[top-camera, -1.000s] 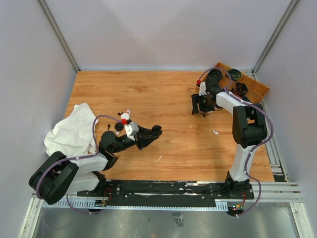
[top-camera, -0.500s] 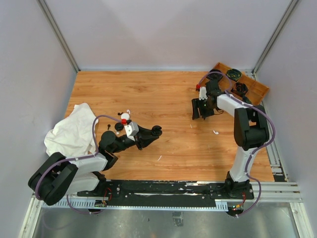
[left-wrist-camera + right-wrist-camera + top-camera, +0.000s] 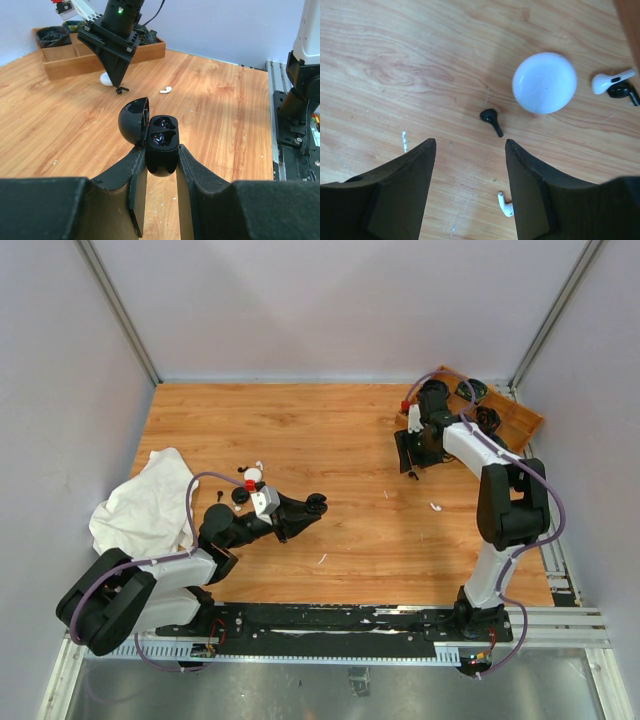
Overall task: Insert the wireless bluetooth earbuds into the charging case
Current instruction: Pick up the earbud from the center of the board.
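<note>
The left gripper (image 3: 161, 156) lies low over the table (image 3: 330, 440) and pinches the black charging case (image 3: 162, 145) by its lower half, one finger on each side. The left wrist view shows what the top view does not: the case's lid (image 3: 134, 121) stands open to the left and two glossy dark wells face up, though I cannot tell if anything sits in them. From above, the case is only a small dark shape at the end of that arm, with a white cloth (image 3: 145, 502) crumpled near the left wall. The right gripper (image 3: 470, 145) hangs over the far right part of the table beside the wooden tray (image 3: 505, 420), with its fingers spread and nothing between them. Its own camera looks straight down on a black earbud (image 3: 491, 120) lying on the wood just ahead of the fingertips, near a white round case (image 3: 545, 82). A white earbud (image 3: 505, 205) lies nearer the wrist, close to the right finger. I think this is the white speck (image 3: 436, 507) seen in the top view, but there it is too small to be sure. At the right edge of the right wrist view a second white earbud (image 3: 612, 81) and a second black earbud (image 3: 626, 92) lie touching each other. In the top view the arm hides this pair and the white case.
</note>
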Tool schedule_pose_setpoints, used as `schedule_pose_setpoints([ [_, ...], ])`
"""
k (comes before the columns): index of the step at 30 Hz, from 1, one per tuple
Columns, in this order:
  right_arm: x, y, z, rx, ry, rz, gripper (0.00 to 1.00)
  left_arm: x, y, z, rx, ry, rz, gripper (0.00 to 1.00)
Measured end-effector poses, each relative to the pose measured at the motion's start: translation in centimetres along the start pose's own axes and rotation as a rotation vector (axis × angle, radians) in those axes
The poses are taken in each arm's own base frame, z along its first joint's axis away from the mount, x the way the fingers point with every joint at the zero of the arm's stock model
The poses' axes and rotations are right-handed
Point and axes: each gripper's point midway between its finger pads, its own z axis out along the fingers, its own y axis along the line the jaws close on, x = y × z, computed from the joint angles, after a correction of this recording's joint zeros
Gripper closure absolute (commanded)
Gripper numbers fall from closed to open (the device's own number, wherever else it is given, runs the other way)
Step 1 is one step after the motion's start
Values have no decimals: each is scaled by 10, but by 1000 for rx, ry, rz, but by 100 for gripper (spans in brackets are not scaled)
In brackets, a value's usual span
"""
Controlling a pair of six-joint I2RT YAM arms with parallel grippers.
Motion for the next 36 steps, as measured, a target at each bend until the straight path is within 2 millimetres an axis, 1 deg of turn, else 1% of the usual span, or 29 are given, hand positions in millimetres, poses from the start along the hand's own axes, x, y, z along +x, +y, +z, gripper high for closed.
schedule_pose_setpoints([
  [4, -4, -13, 4, 58, 25, -26, 51, -1, 0, 0, 0, -2, 2, 100],
  [7, -2, -19, 7, 84, 59, -52, 54, -1, 0, 0, 0, -2, 2, 100],
  [12, -2, -24, 12, 83, 108, -106, 55, 0, -1, 0, 2, 2, 0, 100],
  [16, -2, -24, 13, 75, 134, -130, 56, 0, -1, -1, 2, 4, -2, 100],
  [19, -3, -25, 19, 68, 150, -145, 56, 0, -1, 0, 3, 4, -2, 100],
  [26, 8, -21, 30, 40, 215, -167, 63, 1, -2, -1, 11, 6, -2, 100],
  [30, 11, -18, 37, 32, 238, -181, 64, 1, -3, -1, 13, 6, -2, 100],
  [36, 15, -15, 38, 26, 256, -194, 66, 1, -3, -1, 13, 9, -3, 100],
])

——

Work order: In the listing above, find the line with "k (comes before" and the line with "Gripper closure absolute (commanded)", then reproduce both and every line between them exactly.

Solution for this task:
k (comes before the columns): index of the step at 30 Hz, from 1, one per tuple
Columns, in this order:
  right_arm: x, y, z, rx, ry, rz, gripper (0.00 to 1.00)
  left_arm: x, y, z, rx, ry, rz, gripper (0.00 to 1.00)
Measured end-effector poses, each relative to the pose measured at the motion's start: translation in centimetres along the start pose's own axes and rotation as a rotation vector (axis × angle, radians) in those axes
The poses are taken in each arm's own base frame, z along its first joint's axis away from the mount, x the way the fingers point with every joint at the zero of the arm's stock model
The poses' axes and rotations are right-handed
Point and axes: each gripper's point midway between its finger pads, its own z axis out along the fingers, its own y axis along the line the jaws close on, x = y × z, computed from the joint angles, after a correction of this recording's joint zeros
Gripper closure absolute (commanded)

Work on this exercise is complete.